(Records from a dataset)
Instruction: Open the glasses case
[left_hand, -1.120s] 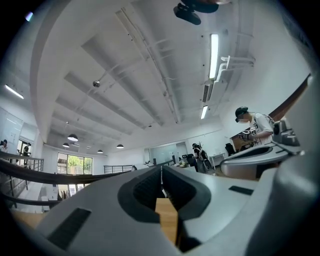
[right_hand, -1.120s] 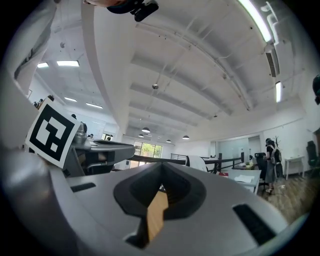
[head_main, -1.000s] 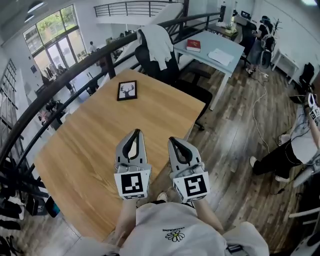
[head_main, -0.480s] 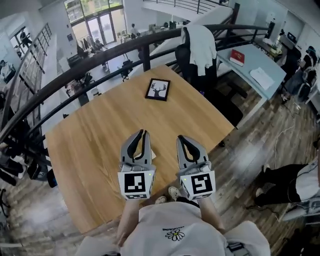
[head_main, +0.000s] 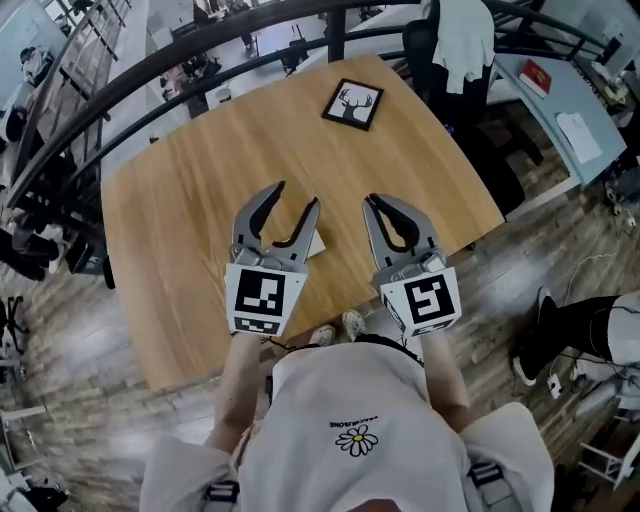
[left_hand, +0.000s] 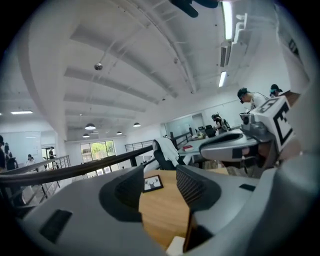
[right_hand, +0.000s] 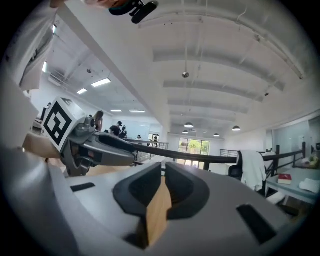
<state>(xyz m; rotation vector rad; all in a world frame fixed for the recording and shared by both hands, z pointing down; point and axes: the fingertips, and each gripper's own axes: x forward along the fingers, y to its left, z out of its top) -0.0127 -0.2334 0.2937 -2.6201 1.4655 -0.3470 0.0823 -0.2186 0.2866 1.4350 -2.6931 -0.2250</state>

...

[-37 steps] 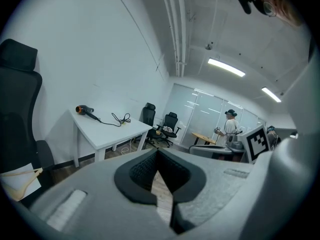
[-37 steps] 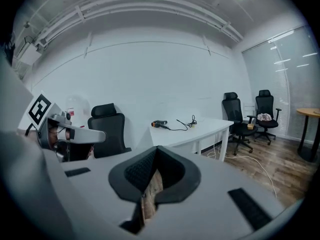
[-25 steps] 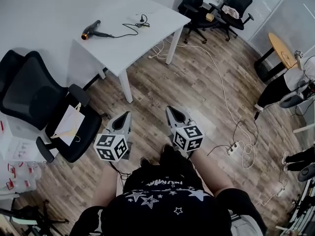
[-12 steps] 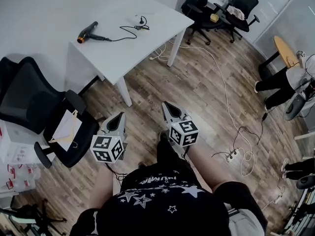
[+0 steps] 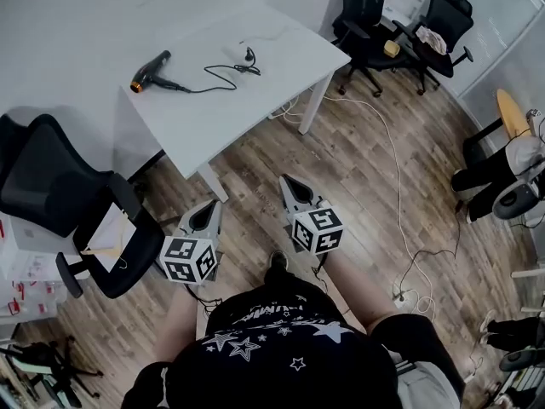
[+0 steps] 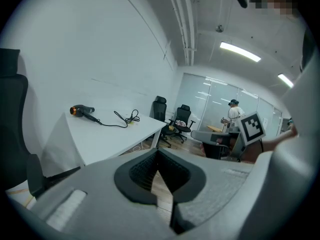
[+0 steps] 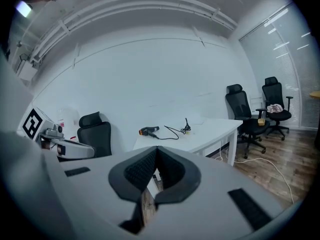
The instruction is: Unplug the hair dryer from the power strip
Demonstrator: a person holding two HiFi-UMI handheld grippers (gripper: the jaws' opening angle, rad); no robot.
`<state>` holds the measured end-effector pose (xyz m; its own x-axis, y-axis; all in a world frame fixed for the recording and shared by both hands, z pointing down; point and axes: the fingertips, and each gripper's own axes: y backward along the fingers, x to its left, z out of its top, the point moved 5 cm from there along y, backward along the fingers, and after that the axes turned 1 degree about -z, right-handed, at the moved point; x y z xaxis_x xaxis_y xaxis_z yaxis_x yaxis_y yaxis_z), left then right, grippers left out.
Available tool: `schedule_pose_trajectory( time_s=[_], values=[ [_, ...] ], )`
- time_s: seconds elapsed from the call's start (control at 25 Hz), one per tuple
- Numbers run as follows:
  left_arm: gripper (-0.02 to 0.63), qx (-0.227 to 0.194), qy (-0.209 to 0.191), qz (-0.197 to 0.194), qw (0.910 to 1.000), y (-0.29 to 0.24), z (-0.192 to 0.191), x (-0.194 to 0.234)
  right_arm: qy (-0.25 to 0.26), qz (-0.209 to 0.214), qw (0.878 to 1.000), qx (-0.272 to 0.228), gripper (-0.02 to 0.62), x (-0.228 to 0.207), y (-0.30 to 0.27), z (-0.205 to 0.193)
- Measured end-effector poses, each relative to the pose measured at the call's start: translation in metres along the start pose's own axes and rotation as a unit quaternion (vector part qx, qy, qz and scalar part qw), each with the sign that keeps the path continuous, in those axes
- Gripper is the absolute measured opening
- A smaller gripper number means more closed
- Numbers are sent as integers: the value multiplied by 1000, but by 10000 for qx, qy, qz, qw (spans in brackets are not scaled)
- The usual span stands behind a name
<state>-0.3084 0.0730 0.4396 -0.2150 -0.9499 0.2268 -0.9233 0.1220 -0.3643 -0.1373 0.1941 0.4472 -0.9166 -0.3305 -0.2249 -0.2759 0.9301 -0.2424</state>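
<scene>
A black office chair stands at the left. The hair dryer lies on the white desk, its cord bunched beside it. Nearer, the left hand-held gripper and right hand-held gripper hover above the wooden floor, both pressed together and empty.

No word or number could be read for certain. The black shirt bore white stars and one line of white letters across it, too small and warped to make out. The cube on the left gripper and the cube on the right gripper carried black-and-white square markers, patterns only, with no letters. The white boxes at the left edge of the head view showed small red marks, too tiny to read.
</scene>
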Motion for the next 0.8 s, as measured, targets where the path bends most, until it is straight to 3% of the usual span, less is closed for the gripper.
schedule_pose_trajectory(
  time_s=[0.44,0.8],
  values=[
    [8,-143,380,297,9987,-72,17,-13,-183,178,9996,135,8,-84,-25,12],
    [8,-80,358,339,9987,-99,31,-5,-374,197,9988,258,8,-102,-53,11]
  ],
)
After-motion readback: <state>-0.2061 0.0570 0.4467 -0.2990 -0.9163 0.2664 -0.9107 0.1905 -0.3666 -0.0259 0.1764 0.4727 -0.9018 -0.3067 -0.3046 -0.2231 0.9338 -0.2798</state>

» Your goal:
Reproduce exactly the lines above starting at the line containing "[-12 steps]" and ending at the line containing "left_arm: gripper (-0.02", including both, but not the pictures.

» Problem solution:
[-12 steps] 
[+0 steps] 
[+0 steps] 
[+0 steps] 
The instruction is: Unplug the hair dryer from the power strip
Demonstrator: a person holding two HiFi-UMI handheld grippers (gripper: the jaws' opening angle, rad); no robot.
`<state>` holds the measured end-effector pose (xyz m; its own x-axis, y-axis; all in a world frame fixed for the recording and shared by both hands, z pointing down; point and axes: the fingertips, and each gripper's own axes: y backward along the fingers, x to its left, z out of its top, the point moved 5 cm from there along y, backward along the fingers, and after that the axes turned 1 degree about -z, right-handed, at the moved point; x y z xaxis_x xaxis_y xaxis_z yaxis_x yaxis_y yaxis_z), left then right, grippers left out.
Available tool: `schedule_pose_trajectory( time_s=[_], values=[ [_, ...] ], )`
- time_s: seconds elapsed from the call's start (control at 25 Hz), one per tuple
- Numbers run as follows:
  left_arm: gripper (-0.02 to 0.63), qx (-0.227 to 0.194), qy (-0.209 to 0.191), qz (-0.197 to 0.194), qw (0.910 to 1.000), y (-0.29 to 0.24), z (-0.192 to 0.191), x (-0.194 to 0.234)

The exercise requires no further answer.